After Months of Living in My Ford Fiesta

sun & guitar strumming through space giving
breathing life-music concertos into me the grass

the G-minor wind the black garbage bags
I have picked out only a few t-shirts to wear

this year or any year could be the lifespan
of the universe or an endless pot of coffee

all my pants in the trunk I have driven
the cavernous columns of west U.S.A. today

& yesterday & tomorrow is my bent mind u-turn
steering wheel a strained muscular twist & cat-tongue

rubber consuming thoughts which are broke &
banked & rivulets of rust & cash the downstream

trend of my feral gasoline-fueled dreams

(originally published in Treehouse: An Exhibition of the Arts, Winter 2018)

I Think of Giraffes Sometimes. I Hope They Sometimes Think of Me.

In Kathleen’s apartment in Oregon,
I ask her where even is home?

Clevelanders-turned-transplants,
maybe never knowing.

I see my mom’s mown lawn
in the green fields our baseball

team travels through, my friends
in tweets spitting scores or stats.

These, I don’t care about,
but I join in discussion.

Blue hands to high-five,
then to put my phone down.

 

(originally published in Hobart, Winter 2018)

Symbolism for a Millennial Breakup

I cracked my phone screen
on my first date without you.

I carried it in my back pocket, like always,
though maybe I postured myself differently,

finally sitting up straight enough
to carry my own weight.

I didn’t look at my phone
until after the date. By then,

I could no longer remember you
without the shattered glass–

the flawless screen was not made
from our blazing beach days

of black seaweed and slithering kites
that begged the wind to let go,

where footsteps parted sand
to lead the tide into ourselves,

to let the moon drag our bodies
into the ocean’s boundless mirrors

where, enveloped in reflections,
we could only gasp for air.

 

(originally published in Metonym, Fall 2017)

Fog

We inhaled fog on the Golden Gate
along with traffic exhaust.
Foghorns cried names
we did not recognize.
Car horns, names we gave ourselves.
From this high, you said, there is no good
way to fall. We scrunched our fingers
to encapsulate the small
fragility fog brings– how, in a moment,
everything can change / fog
of ghosts rippling waves from long-
passed boats / fog of sitting in silence,
windows down / fog of steel cable’s
fading red / fog of missing
what we lost while sun cuts a way

 

(originally published in Eunoia Review, Fall 2016)

Broke in L.A.

The only deals I actually found in Vons
were in clearance. Beers half-off per bottle.
They’ll be ready in a box in my too-orange,
too-granite Public Storage space when I am.

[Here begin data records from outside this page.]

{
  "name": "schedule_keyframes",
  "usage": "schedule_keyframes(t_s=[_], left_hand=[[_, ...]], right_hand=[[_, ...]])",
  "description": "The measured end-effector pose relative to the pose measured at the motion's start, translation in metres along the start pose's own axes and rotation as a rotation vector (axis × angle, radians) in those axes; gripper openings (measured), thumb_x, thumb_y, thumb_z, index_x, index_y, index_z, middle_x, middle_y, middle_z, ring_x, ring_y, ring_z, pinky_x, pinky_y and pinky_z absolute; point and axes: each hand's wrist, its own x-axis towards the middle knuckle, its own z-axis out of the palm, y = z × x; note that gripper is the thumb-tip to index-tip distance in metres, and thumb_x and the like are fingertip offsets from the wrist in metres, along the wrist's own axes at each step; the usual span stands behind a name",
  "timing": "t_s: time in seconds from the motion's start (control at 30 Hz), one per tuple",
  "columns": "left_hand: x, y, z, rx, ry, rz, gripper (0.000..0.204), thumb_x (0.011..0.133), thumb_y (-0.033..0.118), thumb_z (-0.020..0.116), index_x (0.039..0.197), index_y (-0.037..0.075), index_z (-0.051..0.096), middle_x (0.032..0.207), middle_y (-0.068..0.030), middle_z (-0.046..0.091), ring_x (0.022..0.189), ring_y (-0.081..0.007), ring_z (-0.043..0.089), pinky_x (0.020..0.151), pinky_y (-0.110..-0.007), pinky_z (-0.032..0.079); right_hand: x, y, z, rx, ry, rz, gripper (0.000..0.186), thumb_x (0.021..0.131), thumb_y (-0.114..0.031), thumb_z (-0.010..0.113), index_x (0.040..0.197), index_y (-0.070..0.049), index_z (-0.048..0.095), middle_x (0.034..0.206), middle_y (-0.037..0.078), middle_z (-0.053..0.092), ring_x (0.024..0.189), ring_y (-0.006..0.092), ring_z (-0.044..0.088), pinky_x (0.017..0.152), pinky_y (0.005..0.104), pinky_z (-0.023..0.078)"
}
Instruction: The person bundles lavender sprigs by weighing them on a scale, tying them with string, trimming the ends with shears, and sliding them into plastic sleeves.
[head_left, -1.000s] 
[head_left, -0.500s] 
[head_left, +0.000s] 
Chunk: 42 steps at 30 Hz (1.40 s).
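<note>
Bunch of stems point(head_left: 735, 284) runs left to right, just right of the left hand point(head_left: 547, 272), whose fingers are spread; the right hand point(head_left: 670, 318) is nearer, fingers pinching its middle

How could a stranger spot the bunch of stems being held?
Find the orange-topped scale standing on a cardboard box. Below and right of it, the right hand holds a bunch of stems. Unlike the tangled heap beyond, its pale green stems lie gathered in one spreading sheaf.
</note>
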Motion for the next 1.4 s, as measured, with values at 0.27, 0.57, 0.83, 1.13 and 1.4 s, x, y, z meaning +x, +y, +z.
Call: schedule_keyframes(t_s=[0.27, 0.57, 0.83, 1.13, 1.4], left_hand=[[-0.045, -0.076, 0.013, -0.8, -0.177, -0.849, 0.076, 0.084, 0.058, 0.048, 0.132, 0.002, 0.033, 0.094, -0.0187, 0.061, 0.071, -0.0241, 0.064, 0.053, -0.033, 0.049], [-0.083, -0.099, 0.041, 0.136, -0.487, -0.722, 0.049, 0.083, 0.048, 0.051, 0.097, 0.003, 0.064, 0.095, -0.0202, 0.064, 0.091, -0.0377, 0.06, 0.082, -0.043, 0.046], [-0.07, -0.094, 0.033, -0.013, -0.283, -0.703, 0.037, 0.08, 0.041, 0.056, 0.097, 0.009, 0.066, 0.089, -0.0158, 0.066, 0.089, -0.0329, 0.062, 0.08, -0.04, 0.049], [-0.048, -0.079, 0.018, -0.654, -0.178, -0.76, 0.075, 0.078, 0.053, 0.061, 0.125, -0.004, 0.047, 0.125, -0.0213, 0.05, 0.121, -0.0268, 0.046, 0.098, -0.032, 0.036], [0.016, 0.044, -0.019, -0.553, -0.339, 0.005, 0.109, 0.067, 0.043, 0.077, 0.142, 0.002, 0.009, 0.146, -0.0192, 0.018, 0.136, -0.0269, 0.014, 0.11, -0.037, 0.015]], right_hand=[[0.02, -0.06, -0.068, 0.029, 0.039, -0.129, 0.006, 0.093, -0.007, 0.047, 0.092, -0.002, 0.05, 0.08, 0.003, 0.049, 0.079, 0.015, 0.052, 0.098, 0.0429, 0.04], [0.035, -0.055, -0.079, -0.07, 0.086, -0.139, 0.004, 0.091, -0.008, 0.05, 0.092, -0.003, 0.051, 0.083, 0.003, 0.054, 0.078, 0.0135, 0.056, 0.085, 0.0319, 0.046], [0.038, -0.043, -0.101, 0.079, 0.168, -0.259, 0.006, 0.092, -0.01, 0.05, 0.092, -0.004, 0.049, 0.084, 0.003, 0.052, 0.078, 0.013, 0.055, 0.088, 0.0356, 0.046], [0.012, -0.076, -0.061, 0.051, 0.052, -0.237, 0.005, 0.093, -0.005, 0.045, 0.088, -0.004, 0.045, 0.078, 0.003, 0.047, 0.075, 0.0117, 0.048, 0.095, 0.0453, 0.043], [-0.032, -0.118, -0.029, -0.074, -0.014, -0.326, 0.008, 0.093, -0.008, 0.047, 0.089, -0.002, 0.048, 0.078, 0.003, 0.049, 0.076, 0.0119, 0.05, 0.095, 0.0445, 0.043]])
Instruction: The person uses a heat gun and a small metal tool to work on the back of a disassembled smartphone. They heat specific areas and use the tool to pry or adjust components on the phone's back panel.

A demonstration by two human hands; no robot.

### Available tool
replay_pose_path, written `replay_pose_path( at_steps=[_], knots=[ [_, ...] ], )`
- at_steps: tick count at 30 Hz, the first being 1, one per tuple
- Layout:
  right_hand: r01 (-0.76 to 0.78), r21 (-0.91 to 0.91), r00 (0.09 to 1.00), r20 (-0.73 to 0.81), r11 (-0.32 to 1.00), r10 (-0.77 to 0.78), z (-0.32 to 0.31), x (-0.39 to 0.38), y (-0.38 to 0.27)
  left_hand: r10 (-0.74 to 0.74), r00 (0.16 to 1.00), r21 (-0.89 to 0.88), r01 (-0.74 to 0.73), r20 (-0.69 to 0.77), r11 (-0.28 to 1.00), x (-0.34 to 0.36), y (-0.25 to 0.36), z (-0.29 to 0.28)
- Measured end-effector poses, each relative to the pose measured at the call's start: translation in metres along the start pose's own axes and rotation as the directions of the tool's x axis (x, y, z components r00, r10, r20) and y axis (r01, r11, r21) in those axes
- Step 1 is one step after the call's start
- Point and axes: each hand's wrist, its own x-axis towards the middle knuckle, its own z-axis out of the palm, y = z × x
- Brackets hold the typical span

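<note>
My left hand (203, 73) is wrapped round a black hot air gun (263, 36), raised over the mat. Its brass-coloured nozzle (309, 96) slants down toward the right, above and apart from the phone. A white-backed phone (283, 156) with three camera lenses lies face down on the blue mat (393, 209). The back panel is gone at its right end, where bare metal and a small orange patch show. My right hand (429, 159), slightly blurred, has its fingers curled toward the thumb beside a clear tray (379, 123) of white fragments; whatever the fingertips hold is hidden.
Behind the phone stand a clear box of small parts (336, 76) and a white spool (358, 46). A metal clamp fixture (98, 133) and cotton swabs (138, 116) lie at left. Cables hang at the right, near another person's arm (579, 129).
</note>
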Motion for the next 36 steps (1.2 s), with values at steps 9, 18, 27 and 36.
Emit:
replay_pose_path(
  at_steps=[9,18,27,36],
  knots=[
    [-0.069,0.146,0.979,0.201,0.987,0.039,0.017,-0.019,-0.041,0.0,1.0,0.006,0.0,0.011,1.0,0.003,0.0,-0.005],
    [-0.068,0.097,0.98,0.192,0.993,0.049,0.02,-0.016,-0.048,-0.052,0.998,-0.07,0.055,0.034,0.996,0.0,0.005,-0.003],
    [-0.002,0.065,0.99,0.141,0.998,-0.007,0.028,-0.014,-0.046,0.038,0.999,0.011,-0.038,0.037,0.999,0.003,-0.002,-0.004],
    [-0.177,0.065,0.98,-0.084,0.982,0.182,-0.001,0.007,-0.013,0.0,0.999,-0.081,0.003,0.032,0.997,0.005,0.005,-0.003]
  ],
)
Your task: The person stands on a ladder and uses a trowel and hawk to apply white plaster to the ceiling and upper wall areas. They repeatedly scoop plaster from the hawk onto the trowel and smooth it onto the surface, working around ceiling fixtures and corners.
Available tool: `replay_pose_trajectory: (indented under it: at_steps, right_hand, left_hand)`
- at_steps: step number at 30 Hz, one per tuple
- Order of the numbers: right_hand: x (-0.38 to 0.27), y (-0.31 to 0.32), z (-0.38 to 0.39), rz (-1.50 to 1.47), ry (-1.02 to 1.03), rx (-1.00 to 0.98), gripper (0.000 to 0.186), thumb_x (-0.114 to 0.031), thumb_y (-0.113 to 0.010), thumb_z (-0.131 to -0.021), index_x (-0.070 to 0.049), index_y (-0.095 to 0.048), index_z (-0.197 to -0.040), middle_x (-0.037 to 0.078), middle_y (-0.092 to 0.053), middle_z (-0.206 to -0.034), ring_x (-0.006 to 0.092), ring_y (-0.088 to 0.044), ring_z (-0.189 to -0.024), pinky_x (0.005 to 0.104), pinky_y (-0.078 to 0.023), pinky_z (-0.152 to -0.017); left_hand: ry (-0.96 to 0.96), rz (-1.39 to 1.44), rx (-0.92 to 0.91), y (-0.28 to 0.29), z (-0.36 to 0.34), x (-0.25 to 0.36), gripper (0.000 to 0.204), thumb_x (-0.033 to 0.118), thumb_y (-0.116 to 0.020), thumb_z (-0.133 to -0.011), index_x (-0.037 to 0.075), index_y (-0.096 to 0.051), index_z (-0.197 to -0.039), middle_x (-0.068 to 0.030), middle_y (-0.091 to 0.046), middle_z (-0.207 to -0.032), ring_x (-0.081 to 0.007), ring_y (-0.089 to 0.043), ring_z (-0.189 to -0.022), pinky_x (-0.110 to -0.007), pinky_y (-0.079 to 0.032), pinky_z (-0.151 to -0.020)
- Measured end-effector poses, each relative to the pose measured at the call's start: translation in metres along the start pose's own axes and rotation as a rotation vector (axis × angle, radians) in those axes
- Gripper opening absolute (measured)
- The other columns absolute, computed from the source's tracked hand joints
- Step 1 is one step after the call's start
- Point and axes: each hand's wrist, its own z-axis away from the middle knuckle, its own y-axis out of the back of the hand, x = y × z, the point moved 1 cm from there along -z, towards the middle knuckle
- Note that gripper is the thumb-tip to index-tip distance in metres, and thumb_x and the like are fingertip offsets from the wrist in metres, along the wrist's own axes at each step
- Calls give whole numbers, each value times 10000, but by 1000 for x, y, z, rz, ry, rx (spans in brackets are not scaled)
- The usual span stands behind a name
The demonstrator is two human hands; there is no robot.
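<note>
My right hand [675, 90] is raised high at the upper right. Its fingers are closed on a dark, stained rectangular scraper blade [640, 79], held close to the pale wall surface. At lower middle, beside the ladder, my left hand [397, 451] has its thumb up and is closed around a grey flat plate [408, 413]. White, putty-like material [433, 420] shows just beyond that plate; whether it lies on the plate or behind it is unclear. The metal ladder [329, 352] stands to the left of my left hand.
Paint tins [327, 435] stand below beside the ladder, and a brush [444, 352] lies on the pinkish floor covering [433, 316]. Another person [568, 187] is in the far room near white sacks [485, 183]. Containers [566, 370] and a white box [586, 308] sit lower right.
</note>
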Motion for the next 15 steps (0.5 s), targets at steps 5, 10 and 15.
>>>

Bearded teens saunter by in lumberjack caps.
I will wait for more significant events in my life
to drink the harp whose tones keep me moving.

Think about teeth– among the homeless drifters
I probably consume the most peanut M&M’S,
filling my days with processed rainbows and crunch.
How do you stop? I was at the 7th Street Metro, one a.m.,
no one there and the halls echoed in perpetuity.

Purple line for purple folk. I’m purple
from dehydration. Mixture of gravel and headspace.
Play me some ukulele. The strings react to the roar
of coming trains, twenty minutes late.

This is what I hear: my name is Grace.
I want to direct, and these are my roommates.
I realize even in the city’s darkest depths,
no one is alone, even after the dream fades.

 

(originally published in The Wagon Magazine, Autumn 2016)

Shapelessness

As I move further from you, whiskey in hand,
the thirst seems to pile like distance in the miles–

my shape roasted under Pacific sun.
Our sunglasses clinked with wine glasses.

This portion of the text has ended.